Ce poste de préjudice sera écarté.
Les époux I qui ont acheté en novembre 2006 n’ont pu emménager que mi- juillet 2008, justifient avoir loué un studio moyennant un loyer mensuel de 250 € et déposer leru mobilier en garde-meubles moyennant une redevance de 301,39 par mois/
Ainsi ils ont subi pendant 21,5 mois un préjudice financier de l’ordre de 11 854,88 € soit 250 € + 301,39 € x 21,5.
Du fait des soucis et tracas divers consécutifs à la procédure qu’ils ont du engager à l’encontre de leurs vendeurs, les époux I ont subi un préjudice moral qui sera, au vu des éléments versés aux débats, réparé à hauteur de la somme de 2000 €.
En conséquence, Monsieur Z et Mme B seront condamnés à verser aux époux I la somme totale de 37 215,68 € (23 360,80 € + 11854,88 € + 2000 €) en indemnisation de leurs préjudices.
Le jugement déféré sera en conséquence réformé en toutes ses dispositions.

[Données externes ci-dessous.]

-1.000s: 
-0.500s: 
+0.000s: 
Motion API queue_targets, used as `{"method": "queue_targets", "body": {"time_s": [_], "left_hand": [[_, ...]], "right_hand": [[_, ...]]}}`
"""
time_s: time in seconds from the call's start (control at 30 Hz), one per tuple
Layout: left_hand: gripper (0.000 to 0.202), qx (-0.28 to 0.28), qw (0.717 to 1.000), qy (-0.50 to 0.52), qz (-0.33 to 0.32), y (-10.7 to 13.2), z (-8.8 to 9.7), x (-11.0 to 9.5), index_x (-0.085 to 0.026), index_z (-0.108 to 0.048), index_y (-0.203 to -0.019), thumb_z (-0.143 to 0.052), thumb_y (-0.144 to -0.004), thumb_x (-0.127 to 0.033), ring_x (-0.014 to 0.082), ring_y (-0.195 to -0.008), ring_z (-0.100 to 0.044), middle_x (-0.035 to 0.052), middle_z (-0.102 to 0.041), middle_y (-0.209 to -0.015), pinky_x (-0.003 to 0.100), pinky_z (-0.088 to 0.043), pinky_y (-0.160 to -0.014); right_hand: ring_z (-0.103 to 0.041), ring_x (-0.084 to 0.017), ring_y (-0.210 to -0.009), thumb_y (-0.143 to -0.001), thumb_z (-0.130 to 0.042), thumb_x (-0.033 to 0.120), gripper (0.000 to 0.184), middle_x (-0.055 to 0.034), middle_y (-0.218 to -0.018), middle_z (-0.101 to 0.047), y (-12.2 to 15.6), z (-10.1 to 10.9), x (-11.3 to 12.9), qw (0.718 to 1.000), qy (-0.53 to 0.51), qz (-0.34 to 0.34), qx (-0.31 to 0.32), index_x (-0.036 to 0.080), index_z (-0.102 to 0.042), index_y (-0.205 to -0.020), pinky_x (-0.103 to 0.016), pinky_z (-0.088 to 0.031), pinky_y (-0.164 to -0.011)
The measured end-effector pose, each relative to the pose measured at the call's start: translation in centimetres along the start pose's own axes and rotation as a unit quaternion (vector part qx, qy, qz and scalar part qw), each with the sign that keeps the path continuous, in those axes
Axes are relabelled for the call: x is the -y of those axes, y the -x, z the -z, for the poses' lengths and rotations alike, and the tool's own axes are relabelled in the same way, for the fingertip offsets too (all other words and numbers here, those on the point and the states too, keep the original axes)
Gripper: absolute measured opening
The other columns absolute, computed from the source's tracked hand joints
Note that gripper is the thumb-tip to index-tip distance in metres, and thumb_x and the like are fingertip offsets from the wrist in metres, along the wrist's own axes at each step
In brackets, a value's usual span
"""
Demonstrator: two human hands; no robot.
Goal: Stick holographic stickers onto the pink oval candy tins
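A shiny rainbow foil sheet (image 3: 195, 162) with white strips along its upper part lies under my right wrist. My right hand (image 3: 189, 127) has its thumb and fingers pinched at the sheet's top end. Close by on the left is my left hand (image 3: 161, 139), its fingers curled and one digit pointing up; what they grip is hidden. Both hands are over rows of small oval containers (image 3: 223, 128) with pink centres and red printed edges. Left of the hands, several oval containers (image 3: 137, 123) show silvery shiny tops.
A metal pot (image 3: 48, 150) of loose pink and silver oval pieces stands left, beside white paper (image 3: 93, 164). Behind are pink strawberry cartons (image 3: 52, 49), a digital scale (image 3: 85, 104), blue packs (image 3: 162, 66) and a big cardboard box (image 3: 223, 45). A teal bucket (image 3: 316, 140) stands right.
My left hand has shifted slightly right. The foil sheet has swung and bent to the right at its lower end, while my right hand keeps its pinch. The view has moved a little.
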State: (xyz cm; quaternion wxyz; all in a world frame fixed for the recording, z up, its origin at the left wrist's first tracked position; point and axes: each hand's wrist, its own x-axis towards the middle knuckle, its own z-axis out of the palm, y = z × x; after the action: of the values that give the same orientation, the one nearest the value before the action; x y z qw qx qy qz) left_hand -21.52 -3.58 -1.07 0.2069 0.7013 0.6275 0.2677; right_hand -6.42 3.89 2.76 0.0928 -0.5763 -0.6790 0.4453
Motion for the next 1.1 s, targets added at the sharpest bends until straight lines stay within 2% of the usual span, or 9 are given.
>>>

L’équité commande l’application de l’article 700 du code de procédure civile au bénéfice des époux I la somme de 3 000 € au titre des frais irrépétibles de première instance et d’appel.
PAR CES MOTIFS
Statuant publiquement, par arrêt contradictoire
Infirme le jugement déféré en toutes ses dispositions
Condamne solidairement Monsieur Z et Mme F à payer aux époux I les somme suivantes:
— 64 030,78 € au titre des travaux de remise en état
— 37 15,68 € à titre de dommages intérêts en réparation de leur préjudice financier et moral
— 3 000 € en application de l’article 700 du code de procédure civile
Déboute les époux I du surplus de leurs demandes
Condamne solidairement Monsieur Z et Mme B aux dépens de première instance et d’appel, recouvrés conformément à l’article 699 du code de procédure civile.